Task brief: If a line of the listing contains the string "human", return that line.
· · · · · · ·
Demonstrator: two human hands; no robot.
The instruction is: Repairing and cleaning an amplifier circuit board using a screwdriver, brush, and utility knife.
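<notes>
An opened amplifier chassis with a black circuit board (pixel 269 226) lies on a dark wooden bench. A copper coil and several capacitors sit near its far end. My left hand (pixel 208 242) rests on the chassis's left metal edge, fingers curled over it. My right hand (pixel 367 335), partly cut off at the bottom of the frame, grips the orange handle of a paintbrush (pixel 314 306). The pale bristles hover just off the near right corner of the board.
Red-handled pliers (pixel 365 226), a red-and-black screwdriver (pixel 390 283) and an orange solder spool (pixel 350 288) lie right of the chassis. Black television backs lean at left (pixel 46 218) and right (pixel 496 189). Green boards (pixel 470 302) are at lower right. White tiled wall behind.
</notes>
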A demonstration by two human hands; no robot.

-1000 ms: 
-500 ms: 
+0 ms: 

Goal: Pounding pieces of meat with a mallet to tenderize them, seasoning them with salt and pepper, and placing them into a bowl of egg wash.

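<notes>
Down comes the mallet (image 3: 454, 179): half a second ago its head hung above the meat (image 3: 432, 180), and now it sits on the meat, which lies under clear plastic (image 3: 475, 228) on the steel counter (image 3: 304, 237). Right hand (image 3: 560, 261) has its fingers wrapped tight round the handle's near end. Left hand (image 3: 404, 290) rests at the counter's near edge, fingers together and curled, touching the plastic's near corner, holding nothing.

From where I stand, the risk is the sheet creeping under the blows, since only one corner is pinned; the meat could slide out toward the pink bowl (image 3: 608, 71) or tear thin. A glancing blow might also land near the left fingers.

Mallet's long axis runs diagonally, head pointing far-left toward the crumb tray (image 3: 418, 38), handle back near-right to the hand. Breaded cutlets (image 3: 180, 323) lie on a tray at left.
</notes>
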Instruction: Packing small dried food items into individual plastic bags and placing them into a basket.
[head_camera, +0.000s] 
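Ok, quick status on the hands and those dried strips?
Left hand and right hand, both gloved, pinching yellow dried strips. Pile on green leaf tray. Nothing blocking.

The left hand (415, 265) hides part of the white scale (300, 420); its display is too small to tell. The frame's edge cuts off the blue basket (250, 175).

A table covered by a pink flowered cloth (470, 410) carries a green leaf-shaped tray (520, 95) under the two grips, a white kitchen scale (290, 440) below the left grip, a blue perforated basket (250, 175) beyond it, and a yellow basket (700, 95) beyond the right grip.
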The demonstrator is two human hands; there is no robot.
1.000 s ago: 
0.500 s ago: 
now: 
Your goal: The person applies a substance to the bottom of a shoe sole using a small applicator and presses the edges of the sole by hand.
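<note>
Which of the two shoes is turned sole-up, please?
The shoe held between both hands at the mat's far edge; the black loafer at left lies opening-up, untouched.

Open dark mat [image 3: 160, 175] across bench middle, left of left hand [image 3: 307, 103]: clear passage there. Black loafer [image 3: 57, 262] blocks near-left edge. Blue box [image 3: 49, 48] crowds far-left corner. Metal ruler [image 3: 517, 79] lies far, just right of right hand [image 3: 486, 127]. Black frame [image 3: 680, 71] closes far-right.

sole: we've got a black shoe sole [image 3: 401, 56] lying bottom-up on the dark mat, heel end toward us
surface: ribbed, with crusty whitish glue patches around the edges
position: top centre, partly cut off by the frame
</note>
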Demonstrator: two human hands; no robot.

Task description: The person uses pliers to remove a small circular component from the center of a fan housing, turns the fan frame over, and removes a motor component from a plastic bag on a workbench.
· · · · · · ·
Written solution:
Demonstrator: two human hands; no robot.
A demonstration by two human hands; no robot.
The demonstrator is two human hands; there is no robot.
Demonstrator: two human hands; no robot.

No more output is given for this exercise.